The space has been converted into Capital Kitchen, offering a variety of gourmet dishes from partner restaurants
For many years, Zouk had been the go-to night spot of those who are looking for an exciting clubbing experience. But all that changed this year when Covid-19 forced it, along with other F&B establishments, to temporarily shut its doors during the circuit breaker period to contain the spread of the virus.
And while restaurants have been allowed to welcome back dine-in customers during phase two, there’s no clear timeline to when clubs could re-open for business. As Zouk Group CEO Andrew Li explains: “Unfortunately, this pandemic works against everything that our industry is about, which is social interaction.” Moreover, he admitted that it’s difficult to enforce social distancing measures on the dance floor.
The only way to survive these trying times was for Li and his team to “pivot our business model” and introduce fresh dining concepts that would thrive better in the current situation, and, perhaps, evolve even beyond the pandemic. To start, they’ve transformed Capital lounge on the second floor of the Zouk complex into a 100-seater pop-up restaurant serving a variety of tasty Asian and Western fare, as well as an impressive selection of wines, spirits and cocktails from Zouk.

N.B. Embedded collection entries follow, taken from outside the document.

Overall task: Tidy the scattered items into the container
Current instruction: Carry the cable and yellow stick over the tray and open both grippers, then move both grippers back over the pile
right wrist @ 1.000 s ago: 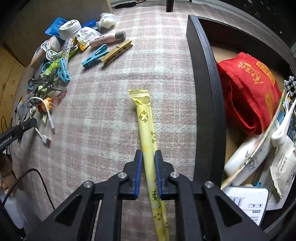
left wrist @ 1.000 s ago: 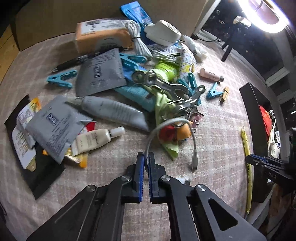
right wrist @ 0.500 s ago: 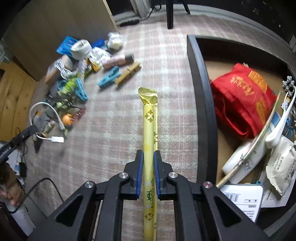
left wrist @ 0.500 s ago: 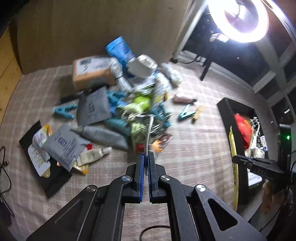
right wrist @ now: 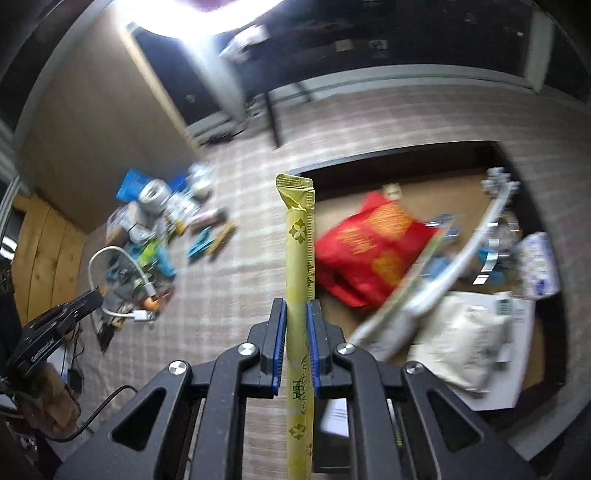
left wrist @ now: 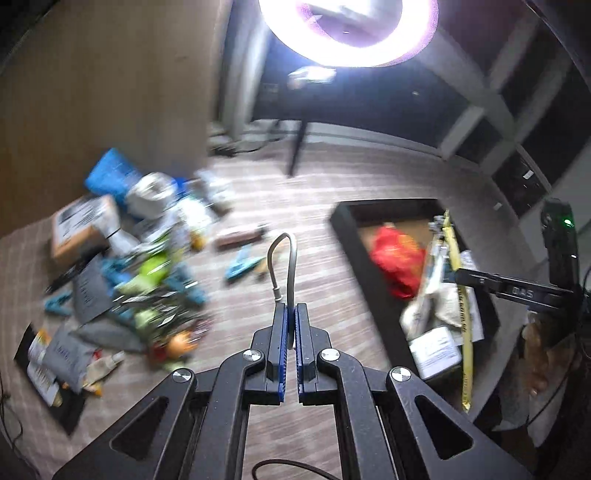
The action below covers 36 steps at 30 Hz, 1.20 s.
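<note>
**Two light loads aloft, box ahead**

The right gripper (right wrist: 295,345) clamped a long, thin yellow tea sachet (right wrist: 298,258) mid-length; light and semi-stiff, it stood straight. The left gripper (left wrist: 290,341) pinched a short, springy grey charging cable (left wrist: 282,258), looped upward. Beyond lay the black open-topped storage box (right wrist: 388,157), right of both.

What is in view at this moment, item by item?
tea stick: one, yellow, clamped upright in the right gripper.
cable: one, grey-white, looped, pinched by the left gripper.
container: one, black-walled, on the checked cloth.
bag: one, red, inside the container.
scattered pile: many mixed items, blurred, left on the cloth.
ring light: one, white, overhead.
left hand-held gripper: black, blue pads.
right hand-held gripper: black, blue pads.
</note>
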### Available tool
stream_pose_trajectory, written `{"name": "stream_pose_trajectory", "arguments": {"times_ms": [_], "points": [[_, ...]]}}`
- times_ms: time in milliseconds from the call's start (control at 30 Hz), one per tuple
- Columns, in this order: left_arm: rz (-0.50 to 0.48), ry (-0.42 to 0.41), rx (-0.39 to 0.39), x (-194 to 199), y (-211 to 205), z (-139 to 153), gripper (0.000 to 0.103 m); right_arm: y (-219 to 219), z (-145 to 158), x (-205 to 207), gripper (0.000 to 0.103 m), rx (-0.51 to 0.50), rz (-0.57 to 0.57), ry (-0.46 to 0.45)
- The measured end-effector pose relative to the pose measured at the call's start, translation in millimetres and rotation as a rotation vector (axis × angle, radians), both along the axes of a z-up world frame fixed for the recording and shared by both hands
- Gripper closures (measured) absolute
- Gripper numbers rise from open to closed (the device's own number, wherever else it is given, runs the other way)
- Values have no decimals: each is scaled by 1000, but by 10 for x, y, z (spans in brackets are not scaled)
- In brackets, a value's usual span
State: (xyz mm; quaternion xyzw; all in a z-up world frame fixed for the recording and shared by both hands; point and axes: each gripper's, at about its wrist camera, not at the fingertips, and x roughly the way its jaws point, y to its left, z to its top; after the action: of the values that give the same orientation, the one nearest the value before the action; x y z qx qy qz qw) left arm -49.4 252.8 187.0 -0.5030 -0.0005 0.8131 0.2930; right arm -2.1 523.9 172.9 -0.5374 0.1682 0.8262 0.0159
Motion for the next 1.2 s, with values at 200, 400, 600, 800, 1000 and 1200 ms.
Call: {"name": "stream_pose_trajectory", "arguments": {"times_ms": [200,400,600,800,1000,1200], "points": [[-140,5,31,164,779,120,100,541,83,131,92,75,-87,-28],[-265,36,9,375,1460,217,100,958,156,183,91,134,-157,-35],[-314,50,-12,490,1855,240,40,1222,172,174,70,155,-210,-58],[-294,87,-56,495,1724,200,41,1243,203,197,50,164,-236,-35],[-197,41,-77,239,1346,26,42,1048,147,81,48,145,-191,-33],[-88,18,-129,-9,795,-211,46,625,86,-143,48,121,-96,-30]]}}
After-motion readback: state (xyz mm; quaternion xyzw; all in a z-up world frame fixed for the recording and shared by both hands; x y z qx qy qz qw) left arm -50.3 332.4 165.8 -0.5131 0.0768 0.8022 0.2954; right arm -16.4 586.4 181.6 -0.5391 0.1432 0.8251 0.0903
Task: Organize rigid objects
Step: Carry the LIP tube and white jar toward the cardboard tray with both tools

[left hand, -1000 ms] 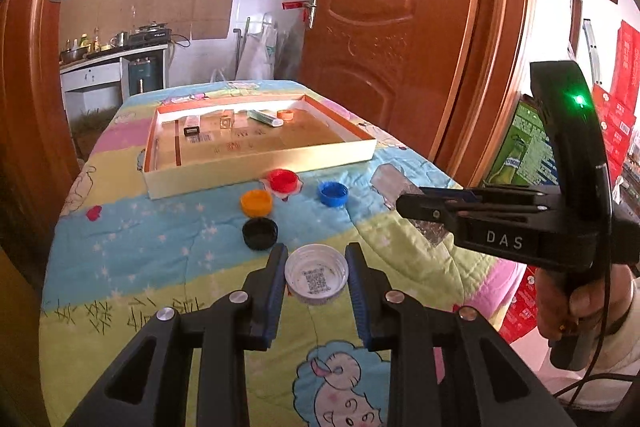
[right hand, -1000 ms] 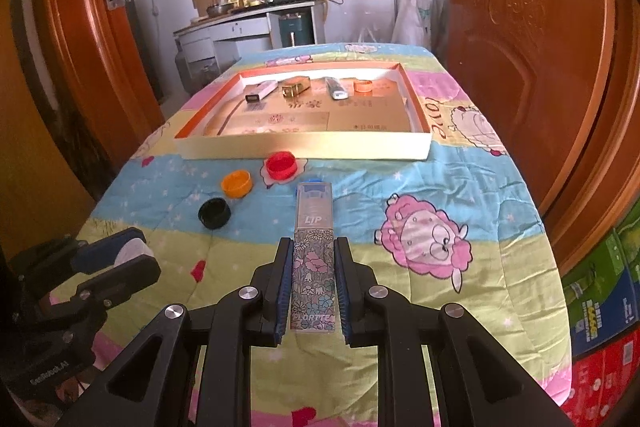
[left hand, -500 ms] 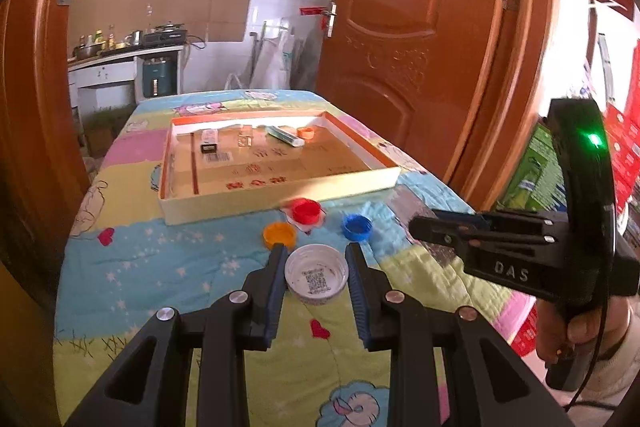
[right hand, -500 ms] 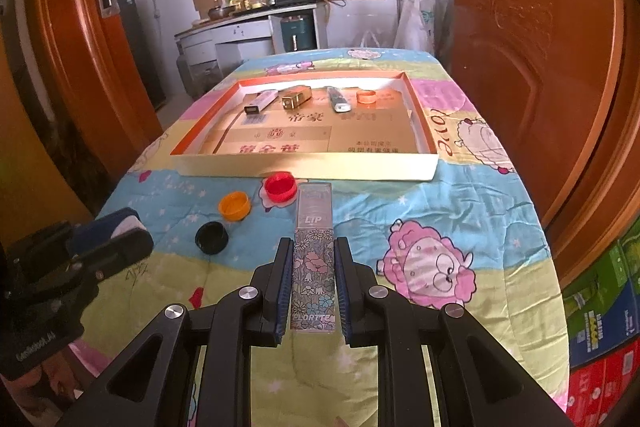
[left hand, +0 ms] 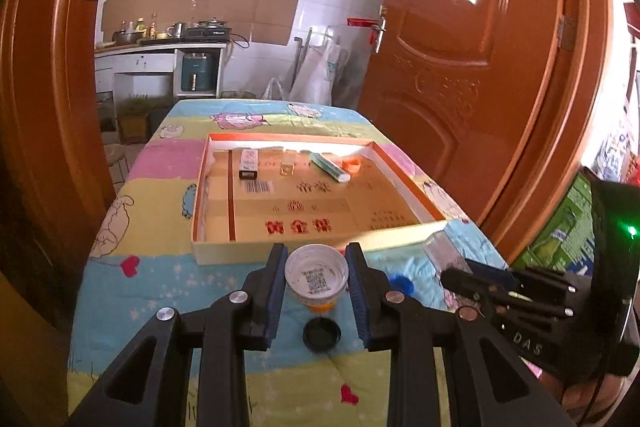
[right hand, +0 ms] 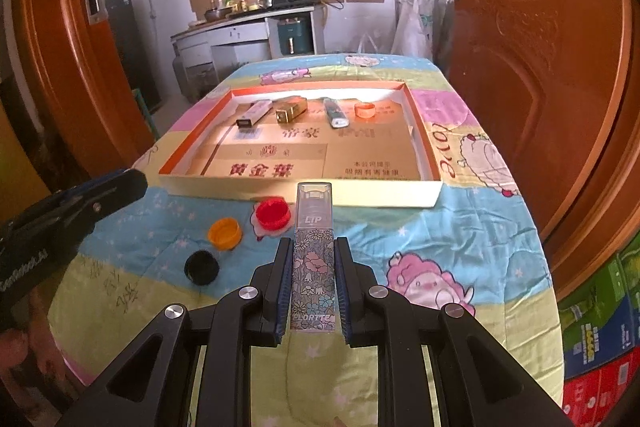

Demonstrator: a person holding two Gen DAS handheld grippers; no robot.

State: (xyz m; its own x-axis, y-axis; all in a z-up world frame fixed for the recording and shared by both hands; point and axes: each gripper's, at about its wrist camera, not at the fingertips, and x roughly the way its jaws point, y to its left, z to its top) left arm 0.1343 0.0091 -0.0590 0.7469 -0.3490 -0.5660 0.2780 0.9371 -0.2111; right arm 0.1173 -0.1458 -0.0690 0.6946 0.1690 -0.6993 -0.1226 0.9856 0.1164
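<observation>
White plastic, the bottle cap [left hand: 317, 275] sits open side up between the pads of the left gripper [left hand: 316, 287], carried above the quilted cloth [left hand: 132, 291] with a printed code showing in its bottom; holding it across its width, mouth up, looks suited to setting it flat in the shallow cardboard tray [left hand: 200, 211], whose near wall lies just ahead of it. The right gripper [right hand: 310, 287] is clamped on a slim flowered lip-product box [right hand: 313, 259], gripped by its long sides near the lower end so that the clear-topped end sticks out forward toward the same tray [right hand: 424, 147]. Along the tray's far edge a row is already laid out: a white-and-black stick [right hand: 252, 115], a gold box [right hand: 291, 109], a green-and-white tube [right hand: 335, 114] and a small orange ring [right hand: 365, 110], which suggests both held things are meant to join it. On the cloth short of the tray lie loose caps, red [right hand: 273, 214], orange [right hand: 225, 231] and black [right hand: 201, 267], with a blue one [left hand: 402, 283] beside the right gripper's tip in the left view. The tray's raised near wall is the main thing in the way, so each load would need to clear it; the two grippers also ride near each other and could crowd one another over the tray.
</observation>
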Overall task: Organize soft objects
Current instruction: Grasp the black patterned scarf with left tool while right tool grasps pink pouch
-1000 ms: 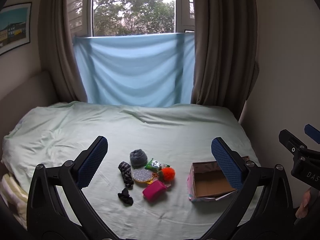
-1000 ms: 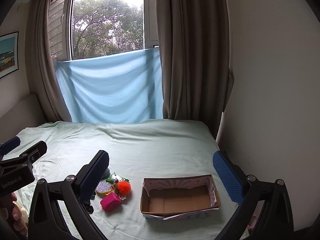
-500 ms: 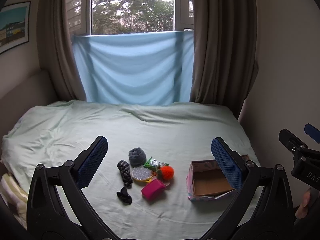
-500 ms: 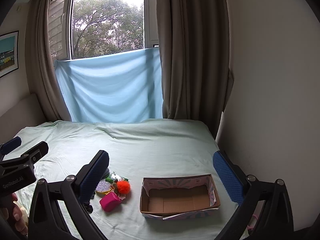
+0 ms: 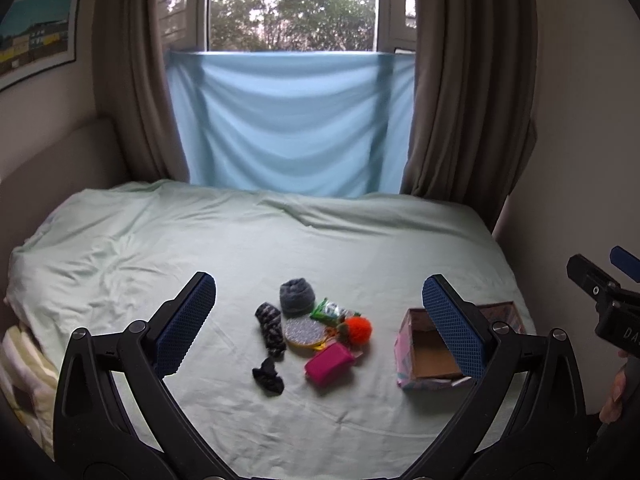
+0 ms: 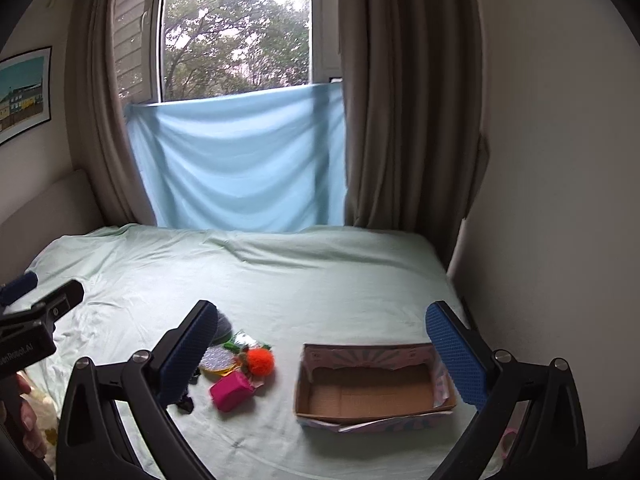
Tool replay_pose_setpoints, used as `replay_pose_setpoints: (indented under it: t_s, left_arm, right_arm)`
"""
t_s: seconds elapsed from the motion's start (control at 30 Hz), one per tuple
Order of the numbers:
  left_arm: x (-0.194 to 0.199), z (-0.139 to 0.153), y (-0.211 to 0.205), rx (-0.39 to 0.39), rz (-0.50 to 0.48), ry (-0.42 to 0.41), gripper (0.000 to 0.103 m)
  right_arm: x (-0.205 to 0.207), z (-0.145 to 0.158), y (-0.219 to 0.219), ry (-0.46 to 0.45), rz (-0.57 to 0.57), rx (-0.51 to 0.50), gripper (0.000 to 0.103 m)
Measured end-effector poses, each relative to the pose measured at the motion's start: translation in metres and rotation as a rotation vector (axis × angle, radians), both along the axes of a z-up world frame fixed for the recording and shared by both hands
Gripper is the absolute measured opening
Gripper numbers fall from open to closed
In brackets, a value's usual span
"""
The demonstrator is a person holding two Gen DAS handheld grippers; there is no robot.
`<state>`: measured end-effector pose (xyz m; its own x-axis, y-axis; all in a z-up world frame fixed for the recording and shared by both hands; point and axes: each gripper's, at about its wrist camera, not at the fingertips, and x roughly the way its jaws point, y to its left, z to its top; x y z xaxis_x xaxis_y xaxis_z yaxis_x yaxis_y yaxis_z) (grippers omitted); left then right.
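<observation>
1. Pale green bedsheet (image 5: 248,248), lightly wrinkled, covers the whole work surface; a blue cloth (image 5: 288,120) hangs across the window behind it between brown curtains
2. Taking the cardboard box (image 6: 372,388) as landmark: it sits open and empty on the sheet, long axis running left to right across the right wrist view, its outer walls printed pink and pastel, its inside plain brown card
3. Left of the box, near but clearly apart from it, lies the cluster of soft things: a magenta pouch (image 5: 329,362) nearest the box, an orange pom-pom (image 5: 359,331) just behind it, a round glittery pad (image 5: 305,330), a green packet (image 5: 330,311), a rolled grey sock (image 5: 296,297) farthest back, a patterned dark sock (image 5: 271,329) with its length pointing away from the camera, and a black scrunchie (image 5: 268,376) at the near-left edge
4. Left gripper (image 5: 320,320) hovers above the sheet with its jaws spread wide, nothing between them; the cluster sits straight ahead and framed by its blue textured pads (image 5: 188,322)
5. Right gripper (image 6: 320,344) is likewise spread wide and empty, facing the box, with the cluster off to its left side (partly hidden behind its left finger)
6. By my reading the left gripper is the nearer one for a first pick, and the carry to the box would run rightward; the pouch looks firm and blocky, the socks and scrunchie limp and likely to sag when pinched
</observation>
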<state>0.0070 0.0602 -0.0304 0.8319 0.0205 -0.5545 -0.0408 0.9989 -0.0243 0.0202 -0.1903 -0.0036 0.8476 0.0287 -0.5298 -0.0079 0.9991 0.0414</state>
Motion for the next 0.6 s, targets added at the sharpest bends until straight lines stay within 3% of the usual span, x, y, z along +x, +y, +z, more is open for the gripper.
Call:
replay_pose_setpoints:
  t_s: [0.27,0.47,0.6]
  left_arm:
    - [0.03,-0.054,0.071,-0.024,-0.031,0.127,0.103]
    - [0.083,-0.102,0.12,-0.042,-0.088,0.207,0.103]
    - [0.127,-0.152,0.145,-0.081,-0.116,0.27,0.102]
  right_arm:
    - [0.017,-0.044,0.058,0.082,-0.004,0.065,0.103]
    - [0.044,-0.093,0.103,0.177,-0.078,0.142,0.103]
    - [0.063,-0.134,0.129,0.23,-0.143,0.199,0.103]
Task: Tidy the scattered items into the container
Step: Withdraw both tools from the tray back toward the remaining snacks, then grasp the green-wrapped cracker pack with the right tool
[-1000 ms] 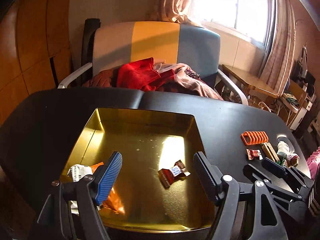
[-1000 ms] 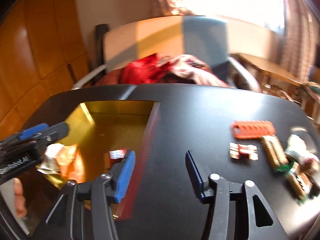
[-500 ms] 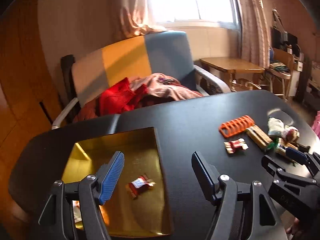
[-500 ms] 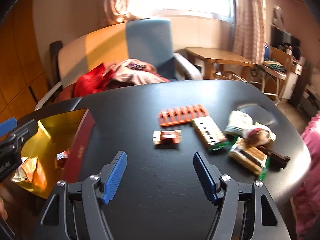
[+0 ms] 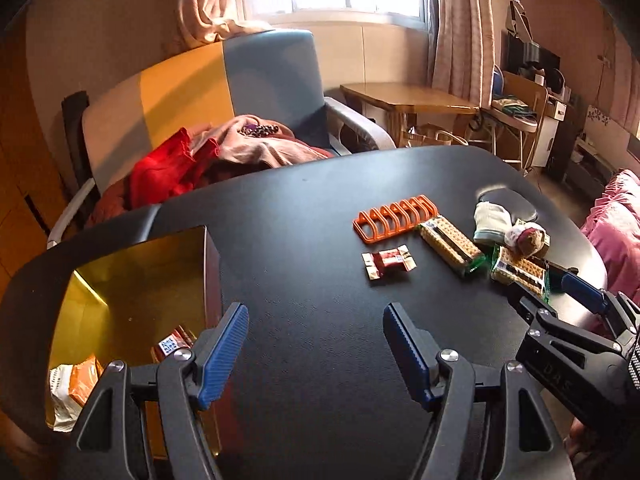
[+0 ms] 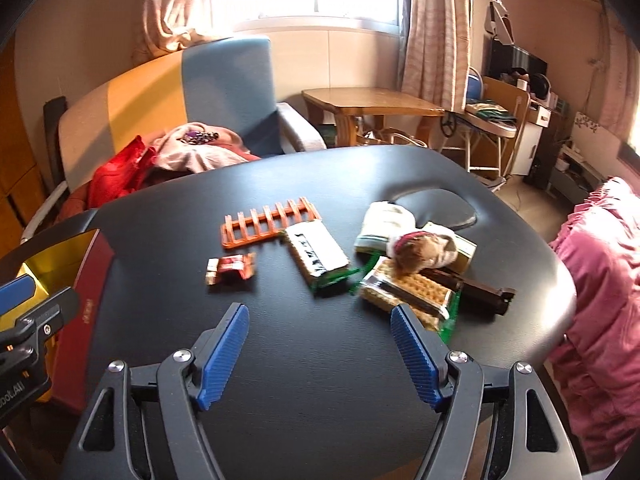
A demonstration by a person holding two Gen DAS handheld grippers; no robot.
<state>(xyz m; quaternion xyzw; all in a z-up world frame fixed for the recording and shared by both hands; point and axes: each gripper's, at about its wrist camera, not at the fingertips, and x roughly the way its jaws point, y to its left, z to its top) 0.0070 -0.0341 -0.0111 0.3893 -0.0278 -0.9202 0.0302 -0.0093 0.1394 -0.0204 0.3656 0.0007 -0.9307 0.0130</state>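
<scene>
The gold tray (image 5: pixel 132 264) stands at the table's left, with a red candy and an orange packet in it. To its right lie a red candy wrapper (image 5: pixel 388 260) (image 6: pixel 230 268), an orange rack (image 5: pixel 394 218) (image 6: pixel 268 220), two cracker packs (image 6: pixel 316 252) (image 6: pixel 412 292), a white sock (image 6: pixel 384 220) and a small plush toy (image 6: pixel 424 248). My left gripper (image 5: pixel 314 320) is open and empty over bare table beside the tray's right wall. My right gripper (image 6: pixel 320 316) hovers in front of the cracker packs. Its jaws are opening and nothing is between them.
A dark brown object (image 6: pixel 480 292) lies under the plush toy near the table's right edge. An armchair (image 5: pixel 240 92) piled with clothes stands behind the black table (image 5: pixel 304 208). A pink cushion (image 6: pixel 600 280) sits off the right side.
Both grippers have swung right, away from the tray and toward the scattered items. The right jaws have spread wider. The candy in the tray lies where it was.
</scene>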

Red Tail Bar’s head chef Marco Loh and Zouk’s in-house team collaborated on the menu of mostly sharing dishes. Li’s personal favourite is the signature battered fish & chips, which isn’t complete without a side of mushy peas. Other standouts include the signature royal broth congee, which is popular amongst regulars at Zouk and Red Tail Bar, as well as the Australian ribeye strips.
For groups of four to five diners, they’ve also curated the Feasting Platter, comprising ebi chili flatbread, mala chicken skin, chicken wings, truffle fries, squid pong and Australian ribeye strips.
Limited-edition offerings will also be part of the regularly-updated à la carte menu, starting with Five Guys Singapore (which is under the Zouk Group portfolio) as well as local home bakery, Paparch, which is popular for its burnt cheesecake.
While the pop-up restaurant has only been in operation for a few weeks, Li shared that they’ve received positive feedback from guests. They’ve been fully booked on weekends since the launch, which is why the team is planning to transform Capital Kitchen into a permanent concept. “It can work in synergy with the club, and the restaurant will be able to seamlessly transition into a club experience as the night goes on."